Destacó que había personas muy productivas y eficientes que habían formado muchísimas palabras. Había otras muy equilibradas que habían formado menos palabras, pero ya no buscando las fáciles como “NI”, “NO”, “TE” y con algo más de significancia como “ERA”; “ANTE”; “RIO”… y por último los que iban al límite de la consigna buscando combinar la mayor cantidad de letras, aun a riesgo de no llegar con el tiempo e involucrar a todas y cada una de ellas, buscando hasta una palabra con un sentido profundo de la expresión como ser: “ARGENTINO” destacando que en el equipo de trabajo puede ser aquel que encuentre la inspiración dada por la creatividad y las ansias de buscar un sentido a la tarea por desarrollar.
El experimento social quería destacar que trabajando en equipo los alumnos habían descubierto muchísimas palabras más que trabajando individualmente en el mismo lapso temporal.
Y atrás de cada uno de ellos había una característica indispensable para el conjunto.
Además, cada integrante del grupo posee diversas características y puntos a pulir, ya que se puede verificar que los expeditivos que formaron muchas palabras deben buscar algo más de profundidad y no cumplir simplemente con la consigna para solo ganar.
En cambio otros, cuyo extremo representaba Hamilton, podían tener la creatividad y osadía de combinar todas las letras, aun formando una sola palabra, pero tal vez como contrapartida debían acatar mejor la consigna y necesitaban no perder el tiempo en detalles y en buscar cierto grado de eficiencia y competitividad.
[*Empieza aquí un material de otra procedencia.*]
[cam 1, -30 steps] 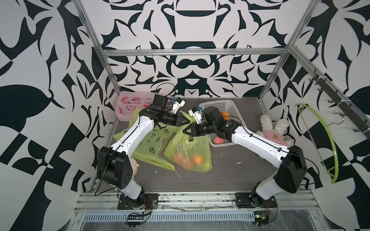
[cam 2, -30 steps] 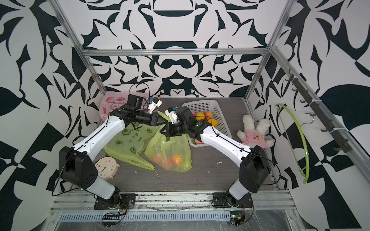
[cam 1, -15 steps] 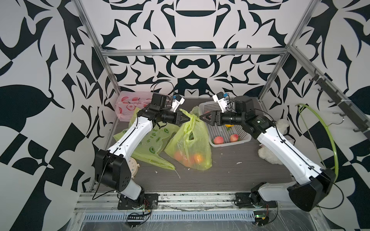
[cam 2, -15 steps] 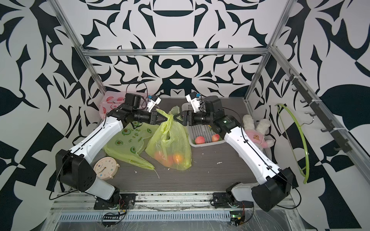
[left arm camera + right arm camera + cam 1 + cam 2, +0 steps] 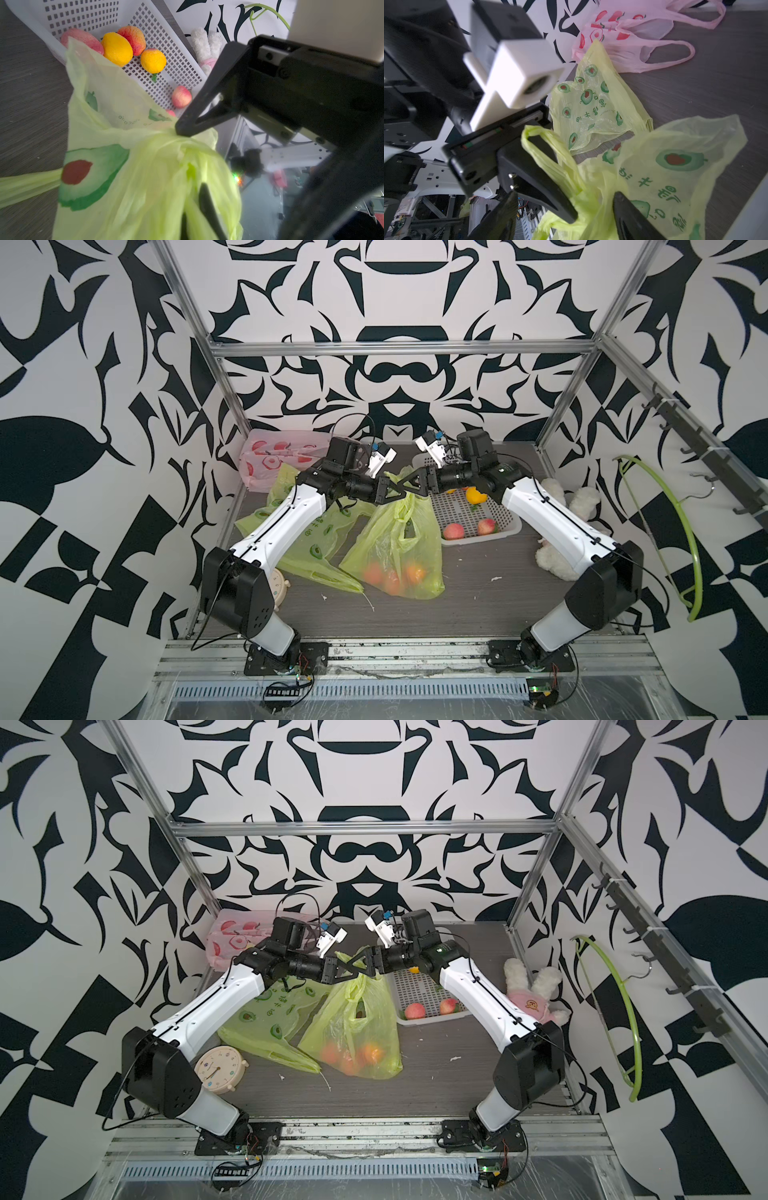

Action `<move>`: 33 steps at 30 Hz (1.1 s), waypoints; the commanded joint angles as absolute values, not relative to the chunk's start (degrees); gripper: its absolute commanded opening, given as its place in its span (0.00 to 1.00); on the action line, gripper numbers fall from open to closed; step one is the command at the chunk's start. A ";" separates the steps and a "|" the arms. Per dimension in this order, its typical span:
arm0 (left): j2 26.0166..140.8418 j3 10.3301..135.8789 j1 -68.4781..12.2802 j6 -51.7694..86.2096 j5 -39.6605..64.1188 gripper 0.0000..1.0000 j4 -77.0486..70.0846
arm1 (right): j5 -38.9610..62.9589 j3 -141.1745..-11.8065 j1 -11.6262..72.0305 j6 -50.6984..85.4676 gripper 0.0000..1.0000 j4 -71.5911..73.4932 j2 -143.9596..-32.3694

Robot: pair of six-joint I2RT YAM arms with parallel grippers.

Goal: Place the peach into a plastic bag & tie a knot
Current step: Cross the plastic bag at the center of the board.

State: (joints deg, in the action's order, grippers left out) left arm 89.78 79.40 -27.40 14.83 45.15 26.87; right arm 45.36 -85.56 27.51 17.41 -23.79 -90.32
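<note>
Thin yellow-green film, avocado-print bag (image 5: 395, 547): limp, slippery, bottom-heavy with fruit (image 5: 390, 572). Left gripper (image 5: 395, 492) clenched on bunched neck (image 5: 158, 137); right gripper (image 5: 405, 486) jaws spread apart. Best hold: neck, beside left's pinch.

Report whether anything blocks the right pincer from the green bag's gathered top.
Nothing visible does. The open right pincer straddles the gathered top of the green bag; the left pincer, shut on that bag, crowds in close from the opposite side.
</note>
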 commanded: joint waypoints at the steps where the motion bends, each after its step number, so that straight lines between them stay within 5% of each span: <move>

A Hamilton no le había interesado para nada la consigna y menos ganar un juego de esas características y la experiencia le sirvió de lección para todo el resto de su carrera e incluso ya en el ejercicio de su profesión. Es que ese profesor le remarcó que, si bien era una virtud la constante búsqueda de la perfección y de la excelencia, arriesgar tantas letras en tan poco tiempo para formar una palabra con consistencia y significado también implicaba un gran riesgo al no atender las palabras que nos hacen más expeditivos y cumplir con la consigna, que era la de formar la mayor cantidad posible y no las de mayor significado.
Es decir que a veces hay que ser más práctico y a veces más creativo y la clave pasaba por no aferrarse a un solo estilo y saber cuándo aplicar una u otra característica.
Mientras volvía en el tren, Hamilton había hecho un descubrimiento al que le faltaba gritar “eureka”. Tan vital era para el autoconocerse y aun sabiendo que la consigna no le había interesado lo más mínimo, se sentía capaz de formar palabras significativas y hacer una carrera significativa, transitando la materias que eran un embole como si fueran “NI”, “TAN” y “RÍO” de caudal y “RIO”... del verbo reír, aunque no había dicho nada el profesor sobre los acentos y lo que no está expresamente prohibido entonces está permitido, una de las primeras máximas que descubre el estudiante de abogacía.
Contemporáneamente y ya como integrante de la División de Jóvenes de la Bukkyo Kai de Argentina, el conflicto entre el clero y la organización a la que pertenecía lo tomó sin brindarle demasiada atención.
Nada de eso lo afectaba en su cotidiano.
Sin embargo, al poco tiempo estaba estudiando el tema con total profundidad y comenzaría a ocupar una parte importante de su vida como miembro de la Bukkyo, estudiante de abogacía y luego como profesional durante varios años.